Our communities deserve safe spaces in which they can contribute productively and debate constructively. It is our belief that the Wikimedia Foundation should be proactively engaged in eliminating harassment, promoting inclusivity, ensuring a healthier culture of discourse, and improving the safety of Wikimedia spaces. We request management to dedicate appropriate resources to this end.
We urge every member of the Wikimedia communities to collaborate in a way that models the Wikimedia values of openness and diversity, step forward to do their part to stop hostile and toxic behavior, support people who have been targeted by such behavior, and help set clear expectations for all contributors.
[1] 2014 Pew Research Center Study, found at: www.pewinternet.org/2014/10/22/online-harassment/
[2] "Online Harassment: The Australian Woman's Experience" (2016), Norton/Symantec, found at: www.symantec.com/en/au/about/newsroom/press-releases/2016/symantec_0309_01
[3] 2015 Wikimedia Foundation Harassment Survey, found at: upload.wikimedia.org/wikipedia/commons/5/52/Harassment_Survey_2015_-_Results_Report.pdf

Committee Updates

Human Resources

Alice provided an update from the Human Resources Committee. The Committee developed and agreed upon high-level performance criteria for the Executive Director at her request. The Committee further discussed building a strong working partnership between the Board and the Executive Director.

Audit

Kelly provided an update from the Audit Committee. The recent audit came back clean. The next task for the Committee is looking at the next year's annual planning, working closely with Jaime.

Governance

Nataliia provided an update from the Governance Committee. The Committee is currently focusing on three goals: appointing new members to fill the vacant seats, supporting the 2017 election process, and planning for a governance review.
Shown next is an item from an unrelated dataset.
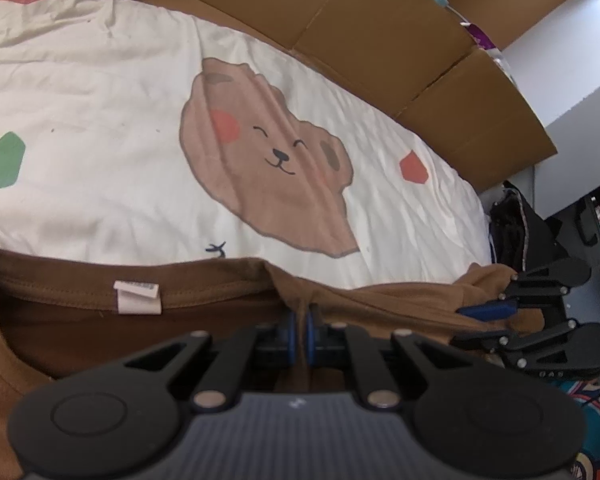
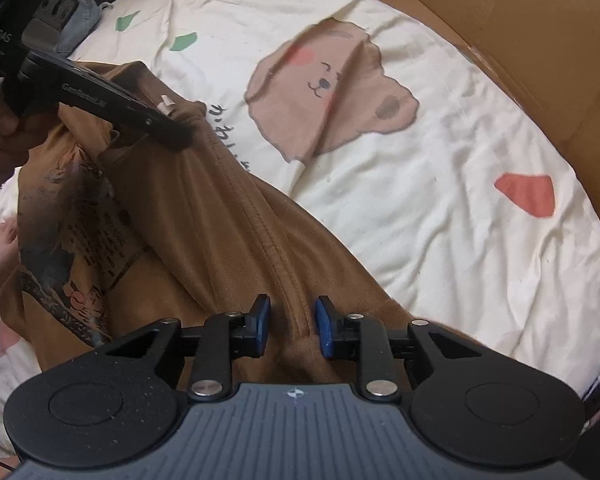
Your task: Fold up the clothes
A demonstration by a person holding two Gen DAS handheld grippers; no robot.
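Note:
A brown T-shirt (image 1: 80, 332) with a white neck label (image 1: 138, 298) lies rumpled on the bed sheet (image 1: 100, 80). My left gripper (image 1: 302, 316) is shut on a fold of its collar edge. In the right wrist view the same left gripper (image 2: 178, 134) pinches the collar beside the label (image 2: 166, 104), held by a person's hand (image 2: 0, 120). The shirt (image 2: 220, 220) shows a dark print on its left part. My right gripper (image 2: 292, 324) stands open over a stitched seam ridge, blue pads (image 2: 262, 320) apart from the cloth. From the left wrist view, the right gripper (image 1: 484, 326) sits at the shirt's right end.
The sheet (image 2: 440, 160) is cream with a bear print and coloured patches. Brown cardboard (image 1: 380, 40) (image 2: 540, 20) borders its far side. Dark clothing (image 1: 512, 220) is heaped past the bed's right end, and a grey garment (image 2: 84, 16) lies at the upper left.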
On the first point, the Committee recommends, moving to terms where new Board members regularly join at the summer Wikimania meeting. This would make transitions and onboarding easier for the Board. Nataliia reviewed some of the possible options for adjusting Board terms to fit this new timeline, depending on how the Board plans to fill vacant seats.

On the governance review, the Committee has met with a firm to assist with the review. The Committee will plan to do the governance review in Q1 or Q2 Fiscal year 2017-2018 to allow the Board to focus on the high-priority strategic conversations.

Housekeeping

Prior to the meeting, the Board unanimously approved a resolution delegating policy-making authority. Michelle and Stephen reviewed the following upcoming policy changes:

  • Revised Whistleblower Policy
  • Creative Commons 4.0 transition
  • Donor Privacy Policy update

Executive Session

The staff were excused at this point in the meeting. At the conclusion of the executive session, the meeting closed at approximately 2:30 PM Eastern.